- [TASK GOAL] What you return must match the material exactly, with every line present.
++++ DATASET EXCERPT ++++
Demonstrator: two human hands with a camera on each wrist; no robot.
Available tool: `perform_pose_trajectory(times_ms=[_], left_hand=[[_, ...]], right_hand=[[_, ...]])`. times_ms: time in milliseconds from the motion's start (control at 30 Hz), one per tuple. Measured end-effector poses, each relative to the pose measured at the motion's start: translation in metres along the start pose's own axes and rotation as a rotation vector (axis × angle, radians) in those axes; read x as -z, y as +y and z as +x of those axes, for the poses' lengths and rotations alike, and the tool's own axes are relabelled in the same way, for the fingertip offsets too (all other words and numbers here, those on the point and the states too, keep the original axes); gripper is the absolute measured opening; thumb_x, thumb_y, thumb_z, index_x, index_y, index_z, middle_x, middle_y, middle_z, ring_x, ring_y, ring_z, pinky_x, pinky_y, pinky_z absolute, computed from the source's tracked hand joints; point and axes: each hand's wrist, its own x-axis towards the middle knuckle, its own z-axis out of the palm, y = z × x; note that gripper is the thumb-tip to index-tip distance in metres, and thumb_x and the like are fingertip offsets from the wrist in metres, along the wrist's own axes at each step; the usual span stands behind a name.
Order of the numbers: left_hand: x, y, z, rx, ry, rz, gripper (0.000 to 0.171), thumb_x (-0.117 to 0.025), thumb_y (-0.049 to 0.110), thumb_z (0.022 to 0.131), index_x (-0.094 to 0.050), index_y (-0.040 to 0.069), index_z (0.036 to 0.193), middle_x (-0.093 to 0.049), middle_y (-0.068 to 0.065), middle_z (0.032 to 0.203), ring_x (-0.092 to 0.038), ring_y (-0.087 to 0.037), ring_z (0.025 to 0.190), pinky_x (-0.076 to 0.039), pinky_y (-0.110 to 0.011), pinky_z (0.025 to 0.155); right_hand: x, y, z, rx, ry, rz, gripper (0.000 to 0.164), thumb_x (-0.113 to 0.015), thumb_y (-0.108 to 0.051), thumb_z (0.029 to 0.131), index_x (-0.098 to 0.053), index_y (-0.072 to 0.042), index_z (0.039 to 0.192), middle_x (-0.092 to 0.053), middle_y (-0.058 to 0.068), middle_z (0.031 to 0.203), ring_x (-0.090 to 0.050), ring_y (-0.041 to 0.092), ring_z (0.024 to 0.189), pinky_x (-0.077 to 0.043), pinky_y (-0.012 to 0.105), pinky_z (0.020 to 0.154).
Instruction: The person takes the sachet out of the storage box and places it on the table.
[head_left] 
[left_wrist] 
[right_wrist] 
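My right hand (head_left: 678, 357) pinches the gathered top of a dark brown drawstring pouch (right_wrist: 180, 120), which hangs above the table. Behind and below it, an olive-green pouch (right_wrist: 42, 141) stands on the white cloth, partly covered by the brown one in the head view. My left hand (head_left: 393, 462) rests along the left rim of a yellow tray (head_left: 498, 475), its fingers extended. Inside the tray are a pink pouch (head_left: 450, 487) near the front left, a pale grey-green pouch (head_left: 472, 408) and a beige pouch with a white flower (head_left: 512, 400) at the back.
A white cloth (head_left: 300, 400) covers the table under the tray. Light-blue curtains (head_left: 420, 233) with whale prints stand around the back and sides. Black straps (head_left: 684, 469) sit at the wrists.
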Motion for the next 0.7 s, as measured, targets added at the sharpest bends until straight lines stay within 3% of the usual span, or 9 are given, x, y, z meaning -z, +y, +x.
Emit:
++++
- [SOLUTION TO THIS PROBLEM]
Demonstrator: two human hands with a camera on each wrist; no robot.
Available tool: `perform_pose_trajectory(times_ms=[_], left_hand=[[_, ...]], right_hand=[[_, ...]])`. times_ms: time in milliseconds from the motion's start (control at 30 Hz), one per tuple. Measured end-effector poses, each relative to the pose measured at the motion's start: translation in metres along the start pose's own axes and rotation as a rotation vector (axis × angle, radians) in those axes; read x as -z, y as +y and z as +x of those axes, for the poses' lengths and rotations alike, and the tool's own axes are relabelled in the same way, for the fingertip offsets too (all other words and numbers here, those on the point and the states too, keep the original axes); gripper is the absolute measured opening; thumb_x, thumb_y, thumb_z, index_x, index_y, index_z, middle_x, middle_y, middle_z, ring_x, ring_y, ring_z, pinky_x, pinky_y, pinky_z absolute, computed from the source's tracked hand joints; point and axes: each hand's wrist, its own x-axis towards the middle knuckle, its own z-axis out of the palm, y = z × x; note that gripper is the thumb-tip to index-tip distance in metres, and thumb_x and the like are fingertip offsets from the wrist in metres, along the wrist's own axes at each step; the usual span stands behind a name.
Order of the numbers: left_hand: x, y, z, rx, ry, rz, gripper (0.000 to 0.171), thumb_x (-0.117 to 0.025), thumb_y (-0.049 to 0.110), thumb_z (0.022 to 0.131), index_x (-0.094 to 0.050), index_y (-0.040 to 0.069), index_z (0.036 to 0.193), middle_x (-0.093 to 0.049), middle_y (-0.068 to 0.065), middle_z (0.032 to 0.203), ring_x (-0.092 to 0.038), ring_y (-0.087 to 0.037), ring_z (0.025 to 0.190), pinky_x (-0.076 to 0.039), pinky_y (-0.110 to 0.011), pinky_z (0.025 to 0.155); right_hand: x, y, z, rx, ry, rz, gripper (0.000 to 0.164), thumb_x (-0.113 to 0.015), thumb_y (-0.108 to 0.051), thumb_z (0.029 to 0.131), index_x (-0.098 to 0.053), index_y (-0.072 to 0.042), index_z (0.039 to 0.192), middle_x (-0.092 to 0.053), middle_y (-0.058 to 0.068), middle_z (0.031 to 0.203), ring_x (-0.090 to 0.050), ring_y (-0.041 to 0.092), ring_z (0.024 to 0.189), pinky_x (-0.077 to 0.043), pinky_y (-0.012 to 0.105), pinky_z (0.020 to 0.154).
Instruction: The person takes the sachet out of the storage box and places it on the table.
[head_left] 
[left_wrist] 
[right_wrist] 
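My right hand (head_left: 678, 357) pinches the gathered top of a dark brown drawstring pouch (right_wrist: 180, 120), which hangs above the table. Behind and below it, an olive-green pouch (right_wrist: 42, 141) stands on the white cloth, partly covered by the brown one in the head view. My left hand (head_left: 393, 462) rests along the left rim of a yellow tray (head_left: 498, 475), its fingers extended. Inside the tray are a pink pouch (head_left: 450, 487) near the front left, a pale grey-green pouch (head_left: 472, 408) and a beige pouch with a white flower (head_left: 512, 400) at the back.
A white cloth (head_left: 300, 400) covers the table under the tray. Light-blue curtains (head_left: 420, 233) with whale prints stand around the back and sides. Black straps (head_left: 684, 469) sit at the wrists.
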Motion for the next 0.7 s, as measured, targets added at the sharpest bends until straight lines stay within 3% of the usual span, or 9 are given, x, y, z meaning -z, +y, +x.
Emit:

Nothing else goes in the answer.